§ TASK TO CARRY OUT: What follows is a listing; restate all of it word for word.
----- GIVEN MATERIAL
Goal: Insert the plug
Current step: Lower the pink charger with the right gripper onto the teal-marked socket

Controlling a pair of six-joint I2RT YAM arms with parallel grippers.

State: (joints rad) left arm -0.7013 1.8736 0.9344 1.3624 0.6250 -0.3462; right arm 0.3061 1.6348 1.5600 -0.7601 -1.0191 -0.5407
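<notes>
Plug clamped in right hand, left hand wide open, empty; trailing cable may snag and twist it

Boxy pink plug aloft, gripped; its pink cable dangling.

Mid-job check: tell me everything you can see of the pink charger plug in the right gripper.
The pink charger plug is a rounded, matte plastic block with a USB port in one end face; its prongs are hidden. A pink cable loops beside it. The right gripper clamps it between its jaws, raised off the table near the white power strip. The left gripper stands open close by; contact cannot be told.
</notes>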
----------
§ SOLUTION:
Goal: Insert the plug
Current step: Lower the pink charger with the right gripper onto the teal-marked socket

Controlling a pair of six-joint I2RT YAM arms with parallel grippers.

State: (joints rad) left arm -0.7013 1.8736 0.9344 1.3624 0.6250 -0.3462; right arm 0.3061 1.6348 1.5600 -0.7601 -1.0191 -0.5407
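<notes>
Plug clamped in right hand, left hand wide open, empty; trailing cable may snag and twist it

Boxy pink plug aloft, gripped; its pink cable dangling.

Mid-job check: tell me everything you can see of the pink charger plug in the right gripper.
The pink charger plug is a rounded, matte plastic block with a USB port in one end face; its prongs are hidden. A pink cable loops beside it. The right gripper clamps it between its jaws, raised off the table near the white power strip. The left gripper stands open close by; contact cannot be told.
</notes>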

Nothing further is required for this exercise.